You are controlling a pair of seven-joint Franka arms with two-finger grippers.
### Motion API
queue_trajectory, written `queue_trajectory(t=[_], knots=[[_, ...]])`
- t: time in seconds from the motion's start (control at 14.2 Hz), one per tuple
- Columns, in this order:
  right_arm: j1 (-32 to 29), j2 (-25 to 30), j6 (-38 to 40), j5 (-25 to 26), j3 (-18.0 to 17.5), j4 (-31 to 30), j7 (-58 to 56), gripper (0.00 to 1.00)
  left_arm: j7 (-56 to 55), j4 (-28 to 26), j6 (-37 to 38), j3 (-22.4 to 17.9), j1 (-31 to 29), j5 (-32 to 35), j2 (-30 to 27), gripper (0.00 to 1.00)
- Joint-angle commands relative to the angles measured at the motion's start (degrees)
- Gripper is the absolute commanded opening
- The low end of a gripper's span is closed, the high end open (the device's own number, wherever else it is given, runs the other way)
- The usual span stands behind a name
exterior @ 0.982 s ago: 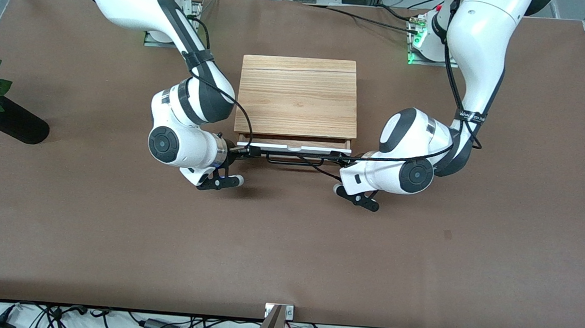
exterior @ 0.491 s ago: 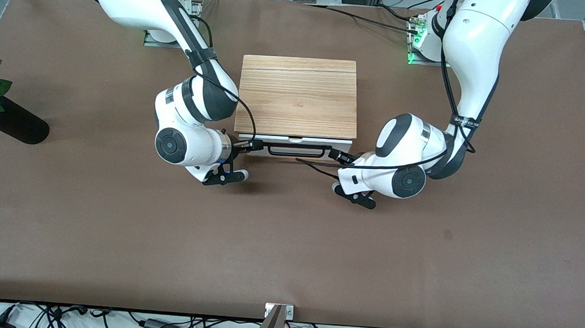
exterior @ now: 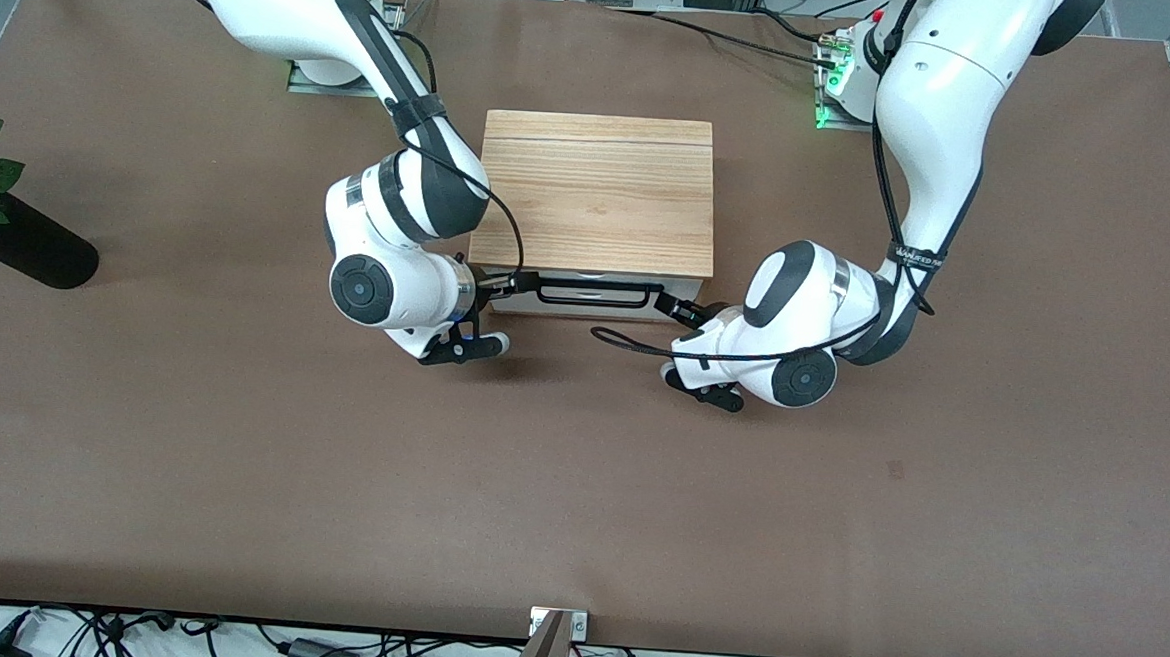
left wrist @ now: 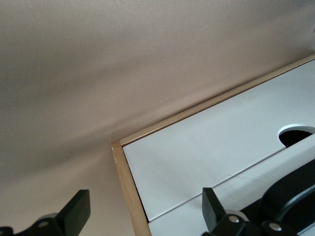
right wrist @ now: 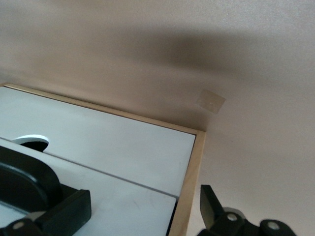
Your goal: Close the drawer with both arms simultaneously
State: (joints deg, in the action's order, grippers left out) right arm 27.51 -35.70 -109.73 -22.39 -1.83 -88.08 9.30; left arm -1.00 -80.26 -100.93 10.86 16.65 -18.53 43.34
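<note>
The light-wood cabinet (exterior: 595, 191) stands mid-table. Its drawer (exterior: 586, 304) is pushed in, the white front about level with the cabinet's frame, and the black bar handle (exterior: 592, 291) sticks out. My right gripper (exterior: 507, 286) is open at the handle's end toward the right arm. In the right wrist view (right wrist: 142, 211) its fingers straddle the cabinet's side edge, with one finger (right wrist: 69, 211) in front of the drawer front (right wrist: 123, 206). My left gripper (exterior: 694, 314) is open at the other corner. In the left wrist view (left wrist: 146, 221) it straddles that edge beside the drawer front (left wrist: 246, 189).
A black vase with a red flower (exterior: 19, 239) lies at the right arm's end of the table. A black cable (exterior: 624, 343) loops over the table in front of the drawer. The brown table (exterior: 577, 488) stretches toward the front camera.
The drawer has slid from partly open into the cabinet. Both grippers have moved toward the cabinet with its front.
</note>
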Motion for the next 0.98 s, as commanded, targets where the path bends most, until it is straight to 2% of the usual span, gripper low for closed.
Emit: queue_trajectory(t=[0.0, 0.21, 0.49, 0.63, 0.77, 0.91], knots=[[1.4, 0.6, 1.4, -0.6, 0.1, -1.4, 0.6, 1.0, 0.5, 0.7, 0.8, 0.1, -0.5, -1.1, -0.5, 1.0], [1.4, 0.9, 1.7, -0.9, 0.1, -1.2, 0.6, 1.0, 0.6, 1.5, 0.4, 0.0, -2.0, -1.2, -1.1, 1.0], [1.1, 1.9, 1.7, -0.8, 0.5, -0.7, 0.5, 1.0, 0.6, 7.2, 0.7, 0.0, -5.3, -0.5, -1.3, 1.0], [0.9, 3.2, 1.8, -0.1, 1.0, -0.2, 0.2, 1.0, 0.4, 8.2, 2.3, -0.4, -7.1, -0.5, -2.5, 1.0], [1.0, 4.8, 2.6, 2.9, 2.3, 0.6, 0.1, 1.0, 0.4, 9.1, 5.1, 0.0, -10.3, -0.5, -2.7, 1.0], [0.8, 7.2, 3.0, 9.1, 2.9, 1.5, 0.1, 1.0, 0.1, 10.8, 9.6, -0.7, -11.7, 0.2, -4.4, 1.0]])
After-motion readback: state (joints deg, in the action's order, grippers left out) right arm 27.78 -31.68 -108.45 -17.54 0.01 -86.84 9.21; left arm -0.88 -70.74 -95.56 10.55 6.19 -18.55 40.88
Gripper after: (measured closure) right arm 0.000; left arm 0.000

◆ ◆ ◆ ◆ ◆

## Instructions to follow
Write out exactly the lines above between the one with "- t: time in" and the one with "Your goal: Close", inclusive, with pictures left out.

## Written answer
- t: time in seconds from the motion's start (control at 14.2 Hz), one per tuple
- Columns, in this order:
  right_arm: j1 (-32 to 29), j2 (-25 to 30), j6 (-38 to 40), j5 (-25 to 26), j3 (-18.0 to 17.5), j4 (-31 to 30), j7 (-58 to 56), gripper (0.00 to 1.00)
  left_arm: j7 (-56 to 55), j4 (-28 to 26), j6 (-37 to 38), j3 (-22.4 to 17.9), j1 (-31 to 29), j5 (-32 to 35), j2 (-30 to 27), gripper (0.00 to 1.00)
- Joint-angle commands relative to the angles measured at the motion's start (degrees)
- Gripper is the absolute commanded opening
- The low end of a gripper's span is closed, the high end open (the device's own number, wherever else it is given, runs the other way)
- The usual span stands behind a name
exterior @ 0.982 s ago: 
exterior @ 0.491 s ago: 
exterior @ now: 
left wrist @ now: 
right wrist @ now: 
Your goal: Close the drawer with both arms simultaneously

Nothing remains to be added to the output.